Python DevCenter
oreilly.comSafari Books Online.Conferences.

advertisement


Test-Driven Development in Python

by Jason Diamond
12/02/2004

Introduction

Test-driven development is not about testing. Test-driven development is about development (and design), specifically improving the quality and design of code. The resulting unit tests are just an extremely useful by-product.

That's all I'm going to tell you about test-driven development. The rest of this article will show you how it works. Come work on a project with me; we'll build a very simple tool together. I'll make mistakes, fix them, and change designs in response to what the tests tell me. Along the way, we'll throw in a few refactorings, design patterns, and object-oriented design principles.

To make this project fun, we'll do it in Python.

Python is an excellent language for test-driven development because it (usually) does exactly what you want it to without getting in your way. The standard library even comes with everything you need in order to start developing TDD-style.

I assume that you're familiar with Python but not necessarily familiar with test-driven development or Python's unittest module. You need to know only a little in order to start testing.

Python's unittest Module

Since version 2.1, Python's standard library has included a unittest module, based on JUnit (by Kent Beck and Erich Gamma), the de facto standard unit test framework for Java developers. Formerly known as PyUnit, it also runs on Python versions prior to 2.1 with a separate download.
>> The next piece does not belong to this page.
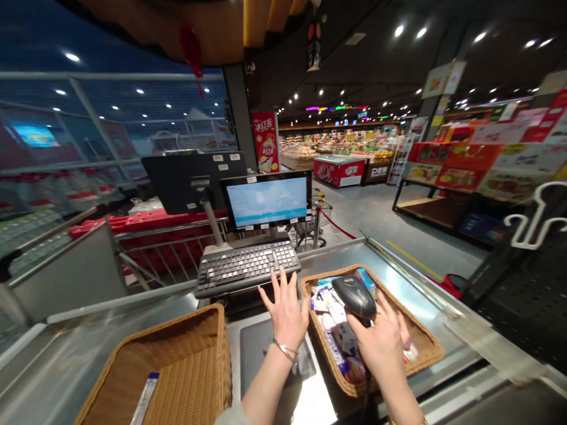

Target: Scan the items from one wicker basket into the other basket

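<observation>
My left hand [287, 310] is spread open at the lower right of a black keyboard [250, 265], its fingertips by the keys; contact cannot be made out. In my right hand [384, 336] is a black barcode scanner [354, 295], gripped by its handle, with the head pointing away from me. Beneath it stands a wicker basket [427, 348] holding several small packets [326, 304]. A second wicker basket [190, 360], to the left, contains one slim white packet [145, 398] with a blue end.
Behind the keyboard stands a lit monitor [268, 200], with a second dark screen [186, 174] turned away beside it. The baskets rest on a metal counter [401, 289]. White hooks [534, 218] hang at the right. Metal railings [177, 245] run beyond the counter.
</observation>
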The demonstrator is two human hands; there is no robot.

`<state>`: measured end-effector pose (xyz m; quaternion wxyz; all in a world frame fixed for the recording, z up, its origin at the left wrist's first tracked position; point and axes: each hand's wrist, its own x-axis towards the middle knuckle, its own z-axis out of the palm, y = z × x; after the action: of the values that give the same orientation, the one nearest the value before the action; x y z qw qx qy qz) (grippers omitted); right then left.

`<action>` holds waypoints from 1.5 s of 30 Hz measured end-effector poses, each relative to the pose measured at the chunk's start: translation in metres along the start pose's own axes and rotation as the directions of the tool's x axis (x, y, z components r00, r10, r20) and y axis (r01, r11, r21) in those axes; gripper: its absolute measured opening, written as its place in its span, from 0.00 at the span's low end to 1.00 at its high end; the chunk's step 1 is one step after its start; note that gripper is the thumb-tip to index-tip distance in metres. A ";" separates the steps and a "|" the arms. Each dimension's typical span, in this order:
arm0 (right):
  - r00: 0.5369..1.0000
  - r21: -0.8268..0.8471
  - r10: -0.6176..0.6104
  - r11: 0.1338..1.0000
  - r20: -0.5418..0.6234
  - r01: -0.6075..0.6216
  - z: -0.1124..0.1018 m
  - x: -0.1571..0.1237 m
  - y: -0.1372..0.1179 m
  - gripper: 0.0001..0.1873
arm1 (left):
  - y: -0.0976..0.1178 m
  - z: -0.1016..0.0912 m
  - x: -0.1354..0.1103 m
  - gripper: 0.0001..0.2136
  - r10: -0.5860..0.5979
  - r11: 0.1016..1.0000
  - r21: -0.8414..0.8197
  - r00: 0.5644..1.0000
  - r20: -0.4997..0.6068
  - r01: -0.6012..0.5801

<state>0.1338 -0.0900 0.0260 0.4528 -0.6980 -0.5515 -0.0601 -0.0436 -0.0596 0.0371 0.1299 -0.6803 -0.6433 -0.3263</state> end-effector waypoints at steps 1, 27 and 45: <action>1.000 0.013 -0.015 1.000 0.010 0.015 0.003 -0.001 -0.006 0.22 | -0.007 -0.006 -0.002 0.25 -0.019 1.000 0.007 1.000 -0.011 0.019; 0.830 0.281 -0.332 0.934 0.448 0.221 0.088 -0.095 -0.132 0.23 | -0.204 -0.091 -0.118 0.29 -0.384 0.885 0.321 0.919 0.093 0.337; 0.783 0.273 -0.343 0.935 0.519 0.228 0.101 -0.115 -0.138 0.19 | -0.398 -0.090 -0.145 0.12 -0.098 0.882 0.345 0.593 0.799 -0.319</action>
<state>-0.0663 -0.1047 -0.0219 0.3236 -0.5448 -0.7621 0.1330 -0.4452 -0.1727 -0.0804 0.0046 -0.7426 -0.6447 0.1814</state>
Let's jump right in. Here's a "unit" and its tests--all in one file:

import unittest

# Here's our "unit".
def IsOdd(n):
    return n % 2 == 1

# Here's our "unit tests".
class IsOddTests(unittest.TestCase):

    def testOne(self):
        self.failUnless(IsOdd(1))

    def testTwo(self):
        self.failIf(IsOdd(2))

def main():
    unittest.main()

if __name__ == '__main__':
    main()

green

Lights

Throughout this article, I'll use a traffic light to show the state of the tests. Green indicates that the tests pass, and red warns that they fail. A shining yellow light indicates a problem that prevents us from completing a test. TDD practitioners often talk about receiving a "green light" or "green bar" from the graphical test runner that comes with JUnit.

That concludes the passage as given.